The allowance for loan losses methodology incorporates individual evaluation of impaired loans and collective evaluation of groups of non-impaired loans. The Company performs ongoing analysis of the loan portfolio to determine credit quality and to identify impaired loans. Credit quality is rated based on the loan’s payment history, the borrower’s current financial situation and value of the underlying collateral.

 

13

 

Impaired Loans

Loans are designated as impaired when, in the judgment of management based on current information and events, it is probable that all amounts will not be collected when due according to the contractual terms of the loan agreement. Impaired loans are those loans that have been modified in a TDR and larger, usually non-homogeneous loans that are in nonaccrual or exhibit payment history or financial status that indicate that collection probably will not occur when due according to the loan’s terms.
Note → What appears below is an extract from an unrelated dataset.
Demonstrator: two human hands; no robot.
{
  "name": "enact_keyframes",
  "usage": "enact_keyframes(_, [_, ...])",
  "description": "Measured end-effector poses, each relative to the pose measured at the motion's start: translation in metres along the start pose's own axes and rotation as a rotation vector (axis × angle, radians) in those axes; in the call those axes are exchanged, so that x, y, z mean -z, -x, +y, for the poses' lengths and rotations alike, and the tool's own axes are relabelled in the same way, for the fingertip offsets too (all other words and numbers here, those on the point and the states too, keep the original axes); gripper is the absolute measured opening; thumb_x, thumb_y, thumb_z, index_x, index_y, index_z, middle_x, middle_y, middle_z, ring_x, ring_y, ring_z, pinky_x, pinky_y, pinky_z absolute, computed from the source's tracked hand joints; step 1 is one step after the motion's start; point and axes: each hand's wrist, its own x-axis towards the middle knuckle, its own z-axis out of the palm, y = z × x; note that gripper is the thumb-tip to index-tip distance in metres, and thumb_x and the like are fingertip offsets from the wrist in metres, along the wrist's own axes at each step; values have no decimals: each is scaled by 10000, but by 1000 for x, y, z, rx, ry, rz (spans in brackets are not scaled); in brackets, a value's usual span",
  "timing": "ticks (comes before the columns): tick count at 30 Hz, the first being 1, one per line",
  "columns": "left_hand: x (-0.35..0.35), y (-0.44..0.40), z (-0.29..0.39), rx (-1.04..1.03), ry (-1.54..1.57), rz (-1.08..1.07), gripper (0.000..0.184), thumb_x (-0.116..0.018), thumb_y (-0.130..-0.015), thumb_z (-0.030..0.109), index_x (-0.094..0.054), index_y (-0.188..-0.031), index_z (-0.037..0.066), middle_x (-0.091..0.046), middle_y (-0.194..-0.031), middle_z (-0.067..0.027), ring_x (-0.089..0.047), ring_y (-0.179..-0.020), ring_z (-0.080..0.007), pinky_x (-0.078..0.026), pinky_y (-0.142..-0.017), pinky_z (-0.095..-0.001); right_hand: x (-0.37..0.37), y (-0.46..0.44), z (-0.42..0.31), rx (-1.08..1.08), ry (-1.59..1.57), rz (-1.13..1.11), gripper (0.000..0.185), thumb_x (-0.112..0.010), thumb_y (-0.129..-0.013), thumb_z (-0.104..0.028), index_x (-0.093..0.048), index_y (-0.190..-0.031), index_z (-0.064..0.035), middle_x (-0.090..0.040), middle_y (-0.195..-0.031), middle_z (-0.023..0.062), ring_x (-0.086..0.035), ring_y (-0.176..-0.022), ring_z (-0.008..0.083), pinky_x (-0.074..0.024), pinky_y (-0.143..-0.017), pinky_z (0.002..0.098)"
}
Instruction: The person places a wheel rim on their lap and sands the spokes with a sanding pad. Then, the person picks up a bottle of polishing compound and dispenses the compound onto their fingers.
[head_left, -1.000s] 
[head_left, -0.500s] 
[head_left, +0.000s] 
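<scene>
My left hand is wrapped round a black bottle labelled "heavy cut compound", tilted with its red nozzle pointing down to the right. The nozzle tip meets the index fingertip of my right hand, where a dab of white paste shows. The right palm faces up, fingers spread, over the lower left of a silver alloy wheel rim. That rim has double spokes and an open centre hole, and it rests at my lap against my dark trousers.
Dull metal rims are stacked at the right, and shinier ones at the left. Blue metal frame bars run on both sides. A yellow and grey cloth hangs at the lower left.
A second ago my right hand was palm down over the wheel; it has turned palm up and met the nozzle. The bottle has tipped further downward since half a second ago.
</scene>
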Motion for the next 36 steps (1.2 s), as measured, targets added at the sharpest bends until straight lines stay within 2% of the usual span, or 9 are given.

Generally, impaired loans are given risk ratings that indicate higher risk, such as “classified” or “special mention.” Impaired loans are individually evaluated to determine appropriate reserves and are measured at the lower of the invested amount or the fair value. Impaired loans that are not TDRs and for which fair value measurement indicates an impairment loss are designated nonaccrual. A restructured loan that maintains current status for at least six months may be in accrual status. Please refer to the Company’s 2019 Form 10-K, Note 1: Summary of Significant Accounting Policies for additional information on evaluation of impaired loans and associated specific reserves, and policies regarding nonaccruals, past due status and charge-offs.

TDRs impact the estimation of the appropriate level of the allowance for loan losses. If the restructuring included forgiveness of a portion of principal or accrued interest, the charge-off is included in the historical charge-off rates applied to the collective evaluation methodology. Restructured loans are individually evaluated for impairment, and the amount of a restructured loan’s book value in excess of its fair value is accrued as a specific allocation in the allowance for loan losses. If a TDR loan payment exceeds 90 days past due, it is examined to determine whether the late payment indicates collateral dependency or cash flows below those that were used in the fair value measurement. TDRs, as well as all impaired loans, that are determined to be collateral dependent are charged down to fair value. Deficiencies indicated by impairment measurements for TDRs that are not collateral dependent may be accrued in the allowance for loan losses or charged off if deemed uncollectible.

 

Collectively-Evaluated Loans

The Company evaluated characteristics in the loan portfolio and determined major segments and smaller classes within each segment. These characteristics include collateral type, repayment sources, and (if applicable) the borrower’s business model. The methodology for calculating reserves for collectively-evaluated loans is applied at the class level.

 

Portfolio Segments and Classes

The segments and classes used in determining the allowance for loan losses are as follows.

Real Estate Construction

Construction, residential

Construction, other

 

Consumer Real Estate

Equity lines

Residential closed-end first liens

Residential closed-end junior liens

Investor-owned residential real estate

 

Commercial Real Estate

Multifamily real estate

Commercial real estate, owner-occupied

Commercial real estate, other

Commercial Non Real Estate

Commercial and industrial

 

Public Sector and IDA

State and political subdivisions

 

Consumer Non Real Estate

Credit cards

Automobile

Other consumer

 

Historical Loss Rates

The Company’s allowance methodology for collectively evaluated loans applies historical loss rates by class to current class balances as part of the process of determining required reserves. Class loss rates are calculated as the net charge-offs for the class as a percentage of average class balance. The Company averages loss rates for the most recent 8 quarters to determine the historical loss rate for each class.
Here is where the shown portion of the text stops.